Смуглая кожа Перл По неожиданно посерела, обведенные золотой краской глаза заблестели от влаги, её голос как будто затрещал:
– Прости… Мне… Мне очень… Очень жаль…
– Не мне тебя судить и тем более не мне выносить тебе приговор, – я сжала руки в карманах кофты в кулаки. – Человеческие души отвечают перед своим Создателем. Я не знаю, что нужно сделать, чтобы очистить душу от такого греха. Но, может, ты найдёшь способ? У тебя ведь ещё есть время до того, как твоя душа покинет выданное ей тело, в которое ты уже успела внедрить куски сначала созданного, а затем убитого тобой клона. Можешь попробовать успеть. Вдруг получится.

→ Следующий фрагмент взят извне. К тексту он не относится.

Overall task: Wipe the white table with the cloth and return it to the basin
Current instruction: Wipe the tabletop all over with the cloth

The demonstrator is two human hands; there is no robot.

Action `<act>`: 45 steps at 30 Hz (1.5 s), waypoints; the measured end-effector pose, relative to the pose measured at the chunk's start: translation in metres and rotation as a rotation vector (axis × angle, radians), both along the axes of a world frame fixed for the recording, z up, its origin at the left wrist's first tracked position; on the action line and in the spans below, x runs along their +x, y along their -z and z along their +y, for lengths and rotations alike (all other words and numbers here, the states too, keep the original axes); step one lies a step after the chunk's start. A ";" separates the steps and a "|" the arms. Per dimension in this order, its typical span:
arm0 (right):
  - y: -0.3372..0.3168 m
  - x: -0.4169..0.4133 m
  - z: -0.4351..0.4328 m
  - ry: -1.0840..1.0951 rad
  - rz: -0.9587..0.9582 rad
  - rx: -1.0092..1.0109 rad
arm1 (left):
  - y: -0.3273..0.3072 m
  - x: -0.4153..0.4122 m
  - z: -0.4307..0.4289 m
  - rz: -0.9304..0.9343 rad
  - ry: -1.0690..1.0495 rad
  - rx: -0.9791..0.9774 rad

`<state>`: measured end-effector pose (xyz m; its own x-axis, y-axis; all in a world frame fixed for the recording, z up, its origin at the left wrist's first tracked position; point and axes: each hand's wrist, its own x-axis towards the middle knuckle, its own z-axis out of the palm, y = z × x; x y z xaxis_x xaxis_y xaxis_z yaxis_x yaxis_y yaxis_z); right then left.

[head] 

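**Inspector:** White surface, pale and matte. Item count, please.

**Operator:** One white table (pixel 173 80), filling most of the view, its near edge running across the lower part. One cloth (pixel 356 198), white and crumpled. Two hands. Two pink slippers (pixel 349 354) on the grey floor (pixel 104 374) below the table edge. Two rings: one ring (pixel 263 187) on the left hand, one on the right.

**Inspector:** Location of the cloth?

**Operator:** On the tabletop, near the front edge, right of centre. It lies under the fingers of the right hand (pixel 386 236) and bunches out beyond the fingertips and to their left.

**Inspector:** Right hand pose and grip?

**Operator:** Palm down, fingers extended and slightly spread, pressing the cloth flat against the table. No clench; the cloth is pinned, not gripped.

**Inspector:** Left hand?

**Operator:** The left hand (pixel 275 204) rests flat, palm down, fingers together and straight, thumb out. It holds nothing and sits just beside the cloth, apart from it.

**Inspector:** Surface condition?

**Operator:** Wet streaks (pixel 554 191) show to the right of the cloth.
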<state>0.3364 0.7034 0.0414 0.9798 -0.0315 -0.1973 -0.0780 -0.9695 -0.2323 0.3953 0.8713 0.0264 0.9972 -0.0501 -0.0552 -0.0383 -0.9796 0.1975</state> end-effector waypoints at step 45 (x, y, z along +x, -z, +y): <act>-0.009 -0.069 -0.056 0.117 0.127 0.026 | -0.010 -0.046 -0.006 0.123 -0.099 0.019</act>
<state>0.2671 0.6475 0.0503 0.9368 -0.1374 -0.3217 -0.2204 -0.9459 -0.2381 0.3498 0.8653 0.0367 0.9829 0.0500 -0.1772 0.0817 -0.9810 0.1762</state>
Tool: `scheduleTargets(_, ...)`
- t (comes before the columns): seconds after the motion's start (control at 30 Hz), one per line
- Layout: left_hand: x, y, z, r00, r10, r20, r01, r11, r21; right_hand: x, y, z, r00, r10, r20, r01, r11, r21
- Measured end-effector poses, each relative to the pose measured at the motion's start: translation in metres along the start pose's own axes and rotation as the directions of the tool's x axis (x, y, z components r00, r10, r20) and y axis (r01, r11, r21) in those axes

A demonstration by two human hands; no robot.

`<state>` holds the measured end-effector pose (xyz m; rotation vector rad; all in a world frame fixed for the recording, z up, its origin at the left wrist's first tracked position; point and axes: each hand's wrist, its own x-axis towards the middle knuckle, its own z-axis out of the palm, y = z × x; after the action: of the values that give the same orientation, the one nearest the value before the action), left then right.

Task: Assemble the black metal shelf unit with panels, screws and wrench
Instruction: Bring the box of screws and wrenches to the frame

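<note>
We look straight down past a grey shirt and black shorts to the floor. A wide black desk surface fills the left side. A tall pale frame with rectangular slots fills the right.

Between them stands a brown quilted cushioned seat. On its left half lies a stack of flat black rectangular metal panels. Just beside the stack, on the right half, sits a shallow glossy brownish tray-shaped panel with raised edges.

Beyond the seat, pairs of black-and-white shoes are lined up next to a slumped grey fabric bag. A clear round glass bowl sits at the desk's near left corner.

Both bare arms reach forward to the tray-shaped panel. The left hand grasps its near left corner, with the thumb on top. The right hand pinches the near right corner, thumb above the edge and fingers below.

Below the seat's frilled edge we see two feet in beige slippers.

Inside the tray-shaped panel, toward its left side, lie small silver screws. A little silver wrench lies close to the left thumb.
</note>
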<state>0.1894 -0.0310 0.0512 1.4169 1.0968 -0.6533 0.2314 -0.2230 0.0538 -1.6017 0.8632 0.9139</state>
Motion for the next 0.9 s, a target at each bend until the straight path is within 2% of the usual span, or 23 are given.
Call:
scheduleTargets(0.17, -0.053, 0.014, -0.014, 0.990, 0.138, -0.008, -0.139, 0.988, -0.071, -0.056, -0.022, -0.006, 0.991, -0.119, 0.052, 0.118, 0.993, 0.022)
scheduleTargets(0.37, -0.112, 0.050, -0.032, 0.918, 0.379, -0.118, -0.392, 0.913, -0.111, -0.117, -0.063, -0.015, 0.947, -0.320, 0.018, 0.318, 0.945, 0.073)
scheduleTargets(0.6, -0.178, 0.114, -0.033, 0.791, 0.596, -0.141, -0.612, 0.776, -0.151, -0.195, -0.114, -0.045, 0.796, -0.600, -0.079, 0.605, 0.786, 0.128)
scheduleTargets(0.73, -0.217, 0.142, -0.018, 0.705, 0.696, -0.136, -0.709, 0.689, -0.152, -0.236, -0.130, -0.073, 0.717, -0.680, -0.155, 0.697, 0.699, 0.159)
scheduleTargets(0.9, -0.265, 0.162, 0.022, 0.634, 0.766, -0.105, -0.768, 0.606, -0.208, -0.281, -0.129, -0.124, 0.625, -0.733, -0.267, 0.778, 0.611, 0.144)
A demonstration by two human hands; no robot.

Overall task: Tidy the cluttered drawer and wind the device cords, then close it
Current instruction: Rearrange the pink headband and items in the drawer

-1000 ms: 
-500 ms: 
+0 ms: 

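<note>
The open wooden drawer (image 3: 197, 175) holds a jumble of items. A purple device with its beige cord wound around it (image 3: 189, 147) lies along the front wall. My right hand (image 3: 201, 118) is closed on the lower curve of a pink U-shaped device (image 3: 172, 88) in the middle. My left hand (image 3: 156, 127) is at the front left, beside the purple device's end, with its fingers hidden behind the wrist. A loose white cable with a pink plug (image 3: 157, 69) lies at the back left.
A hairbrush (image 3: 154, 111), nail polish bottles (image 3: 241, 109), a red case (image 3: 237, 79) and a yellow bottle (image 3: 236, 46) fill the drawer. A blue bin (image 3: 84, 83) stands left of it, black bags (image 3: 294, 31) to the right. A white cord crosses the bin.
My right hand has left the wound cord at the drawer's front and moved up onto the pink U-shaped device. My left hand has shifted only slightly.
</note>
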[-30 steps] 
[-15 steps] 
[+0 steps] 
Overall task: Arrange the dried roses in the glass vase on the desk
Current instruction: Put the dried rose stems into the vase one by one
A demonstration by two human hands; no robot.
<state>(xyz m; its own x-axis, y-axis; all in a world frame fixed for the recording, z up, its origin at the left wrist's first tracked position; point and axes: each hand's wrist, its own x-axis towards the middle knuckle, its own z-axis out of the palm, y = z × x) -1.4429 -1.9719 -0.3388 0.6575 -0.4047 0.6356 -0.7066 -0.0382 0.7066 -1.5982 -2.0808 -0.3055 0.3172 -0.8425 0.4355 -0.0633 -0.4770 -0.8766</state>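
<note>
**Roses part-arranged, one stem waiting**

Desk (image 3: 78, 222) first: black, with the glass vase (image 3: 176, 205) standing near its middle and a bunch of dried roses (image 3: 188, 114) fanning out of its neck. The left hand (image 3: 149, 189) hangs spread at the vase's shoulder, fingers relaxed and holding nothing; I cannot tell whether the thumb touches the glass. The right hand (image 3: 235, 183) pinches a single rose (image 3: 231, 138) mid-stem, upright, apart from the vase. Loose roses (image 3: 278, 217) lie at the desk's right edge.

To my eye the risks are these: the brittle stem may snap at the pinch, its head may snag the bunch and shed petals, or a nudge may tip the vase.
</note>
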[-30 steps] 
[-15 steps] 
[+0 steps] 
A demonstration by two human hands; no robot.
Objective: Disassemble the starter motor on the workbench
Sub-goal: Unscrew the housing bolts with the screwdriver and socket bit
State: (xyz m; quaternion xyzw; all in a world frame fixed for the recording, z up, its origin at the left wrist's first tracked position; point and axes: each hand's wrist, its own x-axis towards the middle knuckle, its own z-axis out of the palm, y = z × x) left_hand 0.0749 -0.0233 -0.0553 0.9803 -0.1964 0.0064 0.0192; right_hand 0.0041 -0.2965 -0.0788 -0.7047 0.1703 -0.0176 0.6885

Не срываясь на быстрый шаг, я прошла мимо своей слушательницы и вышла в ворота, мимо угрюмого охранника с белоснежным наушником в ушной раковине. Не обернулась. Не коснулась оружия. Не сразу поняла, что сделала, или вернее – чего не сделала. Автобус подошел удачно вовремя – стоило мне только дойти до остановки, как он открыл передо мной свои высокие двери. Приняв меня в своё пустое нутро, он вновь тронулся, и я едва не посмотрела в исписанное маркером окно, но вовремя отвела взгляд и не увидела, как прежде хмурый, но теперь испуганный охранник подбегает к упавшей на колени, разрыдавшейся в голос Перл По.